国道188号を覆う野焼きの煙=7月21日、光市光井


国道をふさぐ煙の帯
 7月21日午前8時10分、光市光井の国道188号戸仲交差点で4車線の道を煙が覆い、視界不良の煙の帯の中を進む危険な運転を体験した。
 市にはこの野焼きに近隣住民から「洗濯物が外に干せない」「臭くて窓が開けられない」の苦情があり、環境事業課の要請を受け入れた火元の主が火を消したという。
 野焼きなど野外焼却は「廃棄物の処理及び清掃に関する法律」で禁止され、違法な野焼きをした者には懲役5年以下または1,000万円以下の罰金のいずれかまたは両方が科せられ、消火対策を怠ると火気乱用の軽犯罪法違反に問われる。しかし、条文には例外規定やあいまいな表現が多く、すべてを規制することはできないという。このため県内で違反の適用例はない。

農家の雑草など例外
 同法は第16条2項で「何人も、次に掲げる方法による場合を除き、廃棄物を焼却してはならない」とし、例外に一般廃棄物や産業廃棄物などの処理基準に沿った焼却▽他の法令に基づく焼却▽公益上もしくは社会の慣習上やむを得ない廃棄物の焼却又は周辺地域の生活環境に与える影響が軽微である廃棄物の焼却として政令で定めるものを挙げている。

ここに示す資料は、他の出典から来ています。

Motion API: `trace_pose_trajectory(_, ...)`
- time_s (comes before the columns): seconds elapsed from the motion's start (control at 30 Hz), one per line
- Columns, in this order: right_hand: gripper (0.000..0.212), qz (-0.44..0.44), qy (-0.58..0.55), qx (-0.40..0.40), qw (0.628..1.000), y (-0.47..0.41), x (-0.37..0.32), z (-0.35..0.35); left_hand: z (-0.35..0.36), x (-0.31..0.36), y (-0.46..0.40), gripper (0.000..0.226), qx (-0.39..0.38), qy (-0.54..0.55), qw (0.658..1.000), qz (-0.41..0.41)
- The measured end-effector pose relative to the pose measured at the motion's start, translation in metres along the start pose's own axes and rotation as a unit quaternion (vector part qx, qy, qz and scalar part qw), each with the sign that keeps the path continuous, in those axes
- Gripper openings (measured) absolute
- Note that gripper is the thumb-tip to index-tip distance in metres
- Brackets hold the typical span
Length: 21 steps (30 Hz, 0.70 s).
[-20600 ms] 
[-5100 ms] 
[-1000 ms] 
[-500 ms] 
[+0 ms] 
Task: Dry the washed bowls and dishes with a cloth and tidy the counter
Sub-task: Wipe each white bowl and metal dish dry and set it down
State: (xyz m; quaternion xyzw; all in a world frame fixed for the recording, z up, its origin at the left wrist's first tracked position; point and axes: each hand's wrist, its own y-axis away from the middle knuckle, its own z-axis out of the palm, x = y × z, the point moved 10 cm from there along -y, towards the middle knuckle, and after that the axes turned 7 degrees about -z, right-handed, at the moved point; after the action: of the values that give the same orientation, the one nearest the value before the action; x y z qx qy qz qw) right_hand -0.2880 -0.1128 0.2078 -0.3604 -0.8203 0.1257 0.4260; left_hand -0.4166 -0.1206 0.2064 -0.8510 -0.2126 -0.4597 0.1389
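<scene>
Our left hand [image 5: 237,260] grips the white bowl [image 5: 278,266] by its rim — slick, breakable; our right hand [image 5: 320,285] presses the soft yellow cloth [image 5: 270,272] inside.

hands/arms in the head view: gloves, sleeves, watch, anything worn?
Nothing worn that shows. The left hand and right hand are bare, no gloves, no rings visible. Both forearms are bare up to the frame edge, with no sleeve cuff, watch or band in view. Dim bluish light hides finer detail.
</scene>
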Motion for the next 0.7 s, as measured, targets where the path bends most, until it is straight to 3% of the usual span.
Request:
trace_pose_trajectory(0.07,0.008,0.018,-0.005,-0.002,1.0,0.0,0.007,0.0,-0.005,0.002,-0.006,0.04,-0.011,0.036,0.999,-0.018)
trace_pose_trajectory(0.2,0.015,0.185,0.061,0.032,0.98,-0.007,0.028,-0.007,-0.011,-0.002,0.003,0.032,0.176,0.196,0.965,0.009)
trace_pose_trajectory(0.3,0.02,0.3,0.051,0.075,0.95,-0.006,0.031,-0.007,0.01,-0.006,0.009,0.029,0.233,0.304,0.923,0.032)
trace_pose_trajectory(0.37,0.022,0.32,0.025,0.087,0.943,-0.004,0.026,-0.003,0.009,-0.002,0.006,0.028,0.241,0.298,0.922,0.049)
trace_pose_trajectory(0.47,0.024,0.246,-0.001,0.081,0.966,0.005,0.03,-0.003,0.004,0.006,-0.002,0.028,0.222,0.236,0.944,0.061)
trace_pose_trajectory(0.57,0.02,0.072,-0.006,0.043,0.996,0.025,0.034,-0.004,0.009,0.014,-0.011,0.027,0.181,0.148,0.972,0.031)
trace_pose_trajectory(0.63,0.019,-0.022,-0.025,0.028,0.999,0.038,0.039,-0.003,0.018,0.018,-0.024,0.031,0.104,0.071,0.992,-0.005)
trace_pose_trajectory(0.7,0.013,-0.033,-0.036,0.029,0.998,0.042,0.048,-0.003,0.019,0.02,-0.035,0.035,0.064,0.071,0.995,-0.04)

 この政令には「風俗習慣上又は宗教上の行事を行うために必要な廃棄物の焼却」「農業、林業又は漁業を営むためにやむを得ないものとして行われる廃棄物の焼却」「たき火その他日常生活を営む上で通常行われる廃棄物の焼却であって軽微なもの」がある。
 この規定は具体的にはどんど焼きや仏教の火祭り、田畑の雑草や森林の下枝、漁網にかかったごみの焼却、小規模なたき火やキャンプファイアが該当する。

消防に通告ないケース多く
 各市町や県はホームページなどで野焼きが禁止されていることを知らせている。例外として野外焼却する場合も各消防署は事前に届出書を出すか電話連絡を求めているが、光地区消防組合中央消防署の久保英之警防第一係長は「事前に通告がない場合が多い」と話す。
 消防では事前に連絡があれば、強風の日や空気が乾燥した日は避け、周囲に燃えやすいものを置かない、水バケツや消火器を用意する、火が消えるまで火元を離れないなどの指導をしている。

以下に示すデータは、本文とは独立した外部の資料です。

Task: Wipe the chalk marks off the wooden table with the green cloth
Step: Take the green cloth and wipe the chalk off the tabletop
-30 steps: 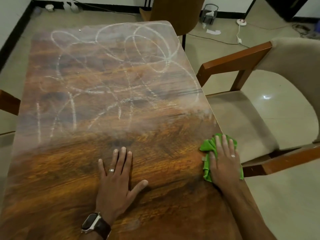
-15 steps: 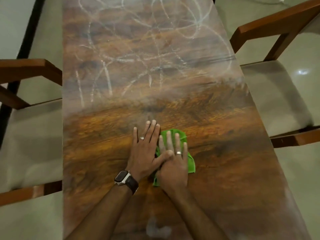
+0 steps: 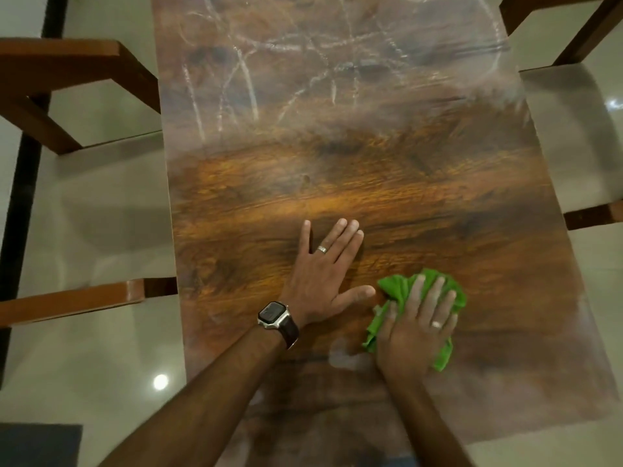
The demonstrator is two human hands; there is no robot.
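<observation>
A crumpled bright green cloth (image 3: 397,291) lies on the near part of the long, glossy brown wooden worktop (image 3: 337,197); white scribbled chalk marks (image 3: 303,62) cover the worktop's far end, well apart from it.

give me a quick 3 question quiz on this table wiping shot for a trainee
1. True or false: the left hand presses the green cloth.
2. Which part of the wooden table has clear chalk marks? A) the far end B) the strip under the hands C) none
3. Fill in: the wristwatch is on the ___ wrist.

Key
1. False: the right hand lies flat on the cloth; the left hand rests flat on bare wood beside it.
2. A: the lines lie at the far end; the middle band looks clean, with a faint haze at the near end.
3. left
</observation>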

 農家の場合、昔から続けている場合が多く、下松市のように宅地開発が進むと新しい住民から苦情が出るケースも増え、年20件前後に上っている。苦情に「後から来た人が文句を言う」と開き直る人もあり、市環境事業課の鬼武輝明課長は「トラブルにならないようご理解をいただくのが精いっぱい」と話す。
 またトラブルを避けたいと住民が通報をためらうケースもある。光市の主婦(45)は「網戸から煙が入って寝る時まで布団が臭い。気づけば窓を閉めるが、それでもにおう」と悩まされているが、人間関係を考えて苦情を言ったことはないという。
 結局は燃やす側がどこまでその影響を理解し、迷惑をかけないよう気配りするかにかかっている。